You know, I, I, I feel pretty strongly actually that you should be really reticent to give feedback to anybody that you just don't have much of a relationship with the stronger, the relationship, the more comfortable and confident you should be giving feedback. Yeah. 

Evan: I mean, it kind of comes to go back to these, like, you know, all, all of our intentions are hidden, right?

So if you're talking to someone you've never met before and you're like, Hey Justin, like, here's somebody that you should try out to have a bigger impact. People don't know where you're coming from, right. If it's someone that you've worked with for a long time, that you, you feel like confident, Hey, when they give me feedback, it's all in the pursuit of helping me become a [00:49:00] better person, a better professional helped me do my job better.

And if you, if you really believe that, right. And there's, you know, it's not a binary thing. There's levels and scales of that. Right. It's very easy to, it's actually much easier to hear the feedback and act on it and then kind have that conversation.
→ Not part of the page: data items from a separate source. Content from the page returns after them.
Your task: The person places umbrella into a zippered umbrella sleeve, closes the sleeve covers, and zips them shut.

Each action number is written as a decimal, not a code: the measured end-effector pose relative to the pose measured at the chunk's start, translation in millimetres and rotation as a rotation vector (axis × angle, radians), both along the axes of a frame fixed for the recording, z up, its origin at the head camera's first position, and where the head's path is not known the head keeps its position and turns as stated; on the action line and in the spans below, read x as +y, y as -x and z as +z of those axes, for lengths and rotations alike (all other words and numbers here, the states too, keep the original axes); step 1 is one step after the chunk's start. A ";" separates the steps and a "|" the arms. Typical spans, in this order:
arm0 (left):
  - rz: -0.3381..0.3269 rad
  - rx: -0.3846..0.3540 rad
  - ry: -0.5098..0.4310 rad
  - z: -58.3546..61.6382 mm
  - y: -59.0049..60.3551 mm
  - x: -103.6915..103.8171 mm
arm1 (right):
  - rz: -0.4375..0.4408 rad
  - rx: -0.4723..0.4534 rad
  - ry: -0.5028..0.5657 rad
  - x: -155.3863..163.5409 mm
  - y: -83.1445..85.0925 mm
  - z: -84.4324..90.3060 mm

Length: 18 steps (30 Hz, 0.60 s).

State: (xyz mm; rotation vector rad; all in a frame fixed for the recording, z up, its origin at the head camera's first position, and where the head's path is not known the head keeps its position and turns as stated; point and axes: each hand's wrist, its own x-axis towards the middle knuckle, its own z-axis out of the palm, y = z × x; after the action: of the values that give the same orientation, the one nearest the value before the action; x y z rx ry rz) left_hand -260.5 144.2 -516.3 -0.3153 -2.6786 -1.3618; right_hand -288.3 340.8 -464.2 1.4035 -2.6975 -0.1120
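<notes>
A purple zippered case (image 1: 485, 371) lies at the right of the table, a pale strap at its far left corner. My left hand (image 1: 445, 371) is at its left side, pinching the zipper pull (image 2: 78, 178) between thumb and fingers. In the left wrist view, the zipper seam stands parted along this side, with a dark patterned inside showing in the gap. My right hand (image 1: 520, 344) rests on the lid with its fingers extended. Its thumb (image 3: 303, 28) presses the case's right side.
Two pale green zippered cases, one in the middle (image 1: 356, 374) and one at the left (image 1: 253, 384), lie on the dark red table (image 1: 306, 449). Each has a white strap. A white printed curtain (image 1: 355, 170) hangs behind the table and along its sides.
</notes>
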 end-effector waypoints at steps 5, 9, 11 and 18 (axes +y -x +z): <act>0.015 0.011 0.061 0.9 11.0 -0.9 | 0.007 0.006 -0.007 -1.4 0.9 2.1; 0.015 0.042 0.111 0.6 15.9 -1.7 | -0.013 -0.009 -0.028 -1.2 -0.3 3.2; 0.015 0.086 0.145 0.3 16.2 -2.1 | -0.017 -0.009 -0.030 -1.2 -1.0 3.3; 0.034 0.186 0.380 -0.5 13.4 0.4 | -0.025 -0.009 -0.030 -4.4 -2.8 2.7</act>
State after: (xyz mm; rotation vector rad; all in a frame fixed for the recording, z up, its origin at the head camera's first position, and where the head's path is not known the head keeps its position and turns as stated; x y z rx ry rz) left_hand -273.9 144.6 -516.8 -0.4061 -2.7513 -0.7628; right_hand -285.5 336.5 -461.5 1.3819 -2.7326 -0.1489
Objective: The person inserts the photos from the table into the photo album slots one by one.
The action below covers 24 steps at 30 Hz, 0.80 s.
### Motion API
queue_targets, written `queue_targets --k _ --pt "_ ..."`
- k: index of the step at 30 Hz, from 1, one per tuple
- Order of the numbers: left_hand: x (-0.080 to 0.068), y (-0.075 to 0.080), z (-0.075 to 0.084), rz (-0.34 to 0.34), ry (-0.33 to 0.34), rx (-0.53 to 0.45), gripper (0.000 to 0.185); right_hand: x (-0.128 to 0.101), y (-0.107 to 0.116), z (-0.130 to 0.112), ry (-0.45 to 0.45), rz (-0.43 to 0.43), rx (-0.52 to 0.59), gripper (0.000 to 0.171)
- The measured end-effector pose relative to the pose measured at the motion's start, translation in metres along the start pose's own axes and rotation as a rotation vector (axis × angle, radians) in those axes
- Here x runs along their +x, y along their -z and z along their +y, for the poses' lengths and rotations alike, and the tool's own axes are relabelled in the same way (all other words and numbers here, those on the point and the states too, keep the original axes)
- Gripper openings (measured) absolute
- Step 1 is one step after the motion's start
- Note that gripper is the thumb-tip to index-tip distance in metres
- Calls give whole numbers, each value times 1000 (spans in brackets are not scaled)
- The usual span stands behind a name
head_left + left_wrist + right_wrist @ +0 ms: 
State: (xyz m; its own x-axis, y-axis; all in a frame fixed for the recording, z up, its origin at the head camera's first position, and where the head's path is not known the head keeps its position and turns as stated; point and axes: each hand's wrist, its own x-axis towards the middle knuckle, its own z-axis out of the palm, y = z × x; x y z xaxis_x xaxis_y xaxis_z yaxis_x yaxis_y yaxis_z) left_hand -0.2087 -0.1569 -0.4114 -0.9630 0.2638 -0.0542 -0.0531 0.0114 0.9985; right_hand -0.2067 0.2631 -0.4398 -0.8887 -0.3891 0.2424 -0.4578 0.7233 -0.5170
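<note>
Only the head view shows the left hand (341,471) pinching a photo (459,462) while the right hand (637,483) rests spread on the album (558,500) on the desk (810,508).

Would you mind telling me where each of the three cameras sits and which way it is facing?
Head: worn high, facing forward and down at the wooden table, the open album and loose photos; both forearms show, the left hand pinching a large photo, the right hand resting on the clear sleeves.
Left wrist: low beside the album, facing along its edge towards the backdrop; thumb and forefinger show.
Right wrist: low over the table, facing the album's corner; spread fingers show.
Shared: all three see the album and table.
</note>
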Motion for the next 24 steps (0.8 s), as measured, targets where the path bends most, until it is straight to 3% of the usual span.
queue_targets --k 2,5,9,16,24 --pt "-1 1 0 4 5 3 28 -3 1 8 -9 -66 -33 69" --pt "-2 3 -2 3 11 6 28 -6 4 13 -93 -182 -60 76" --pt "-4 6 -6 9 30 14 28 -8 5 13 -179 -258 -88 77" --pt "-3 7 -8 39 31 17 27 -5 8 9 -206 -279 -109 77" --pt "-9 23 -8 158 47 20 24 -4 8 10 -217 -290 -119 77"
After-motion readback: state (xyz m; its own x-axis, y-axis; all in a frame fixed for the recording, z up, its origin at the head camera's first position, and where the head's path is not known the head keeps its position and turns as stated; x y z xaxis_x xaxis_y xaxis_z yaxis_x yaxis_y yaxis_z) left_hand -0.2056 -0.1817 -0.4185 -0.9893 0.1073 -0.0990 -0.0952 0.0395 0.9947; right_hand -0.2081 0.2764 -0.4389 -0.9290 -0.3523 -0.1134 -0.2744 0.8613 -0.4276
Um, so yeah, like I, I think you're right Justin, like without that underlying relationship and, and, and trust or not trust from an accuracy perspective and trust that the intent is a good intent and there's not some site objective or political thing.

Right. You could really take it at face value and go act on it. 

Justin: Awesome. Yeah, totally. Totally. 

Evan: So, um, the, the next question was, um, how do, how do you hold time to give and receive feedback when one-on-ones are viewed as internal meetings and ignored and customer meetings are prioritized not allowing for this?

Um, I mean, I think probably the real answer, it comes down to like expectations, alignment, but Justin, how, how your. 

Justin: Yeah. I mean, again, I mean, you know, to, to probably state [00:50:00] the obvious, this question implies that, you know, everything external, particularly customer meetings are, are, are way over pro prioritize relative to anything internal.

And so, you know, this comes back to again, um, and this is true for every organization. Is there enough of a prioritization for employees? Again, if, if you, as a, you know, as a member of a team, feel like you're always getting the short end of the stick and your managers never making time for you. Then again, you need to try and up the ante around, around shifting that, um, as much as possible.

And it's not easy to do, but again, that's something that I think you have a chance to, you know, to escalate a little bit and to specifically ask for. Um, because again, you know, even, even in a company, which I know abnormal is a company that values and prioritizes customers and fundamentally wants to be viewed as is [00:51:00] customer centric.

That doesn't mean that employees don't matter. It can't, it can't mean that employees don't matter. 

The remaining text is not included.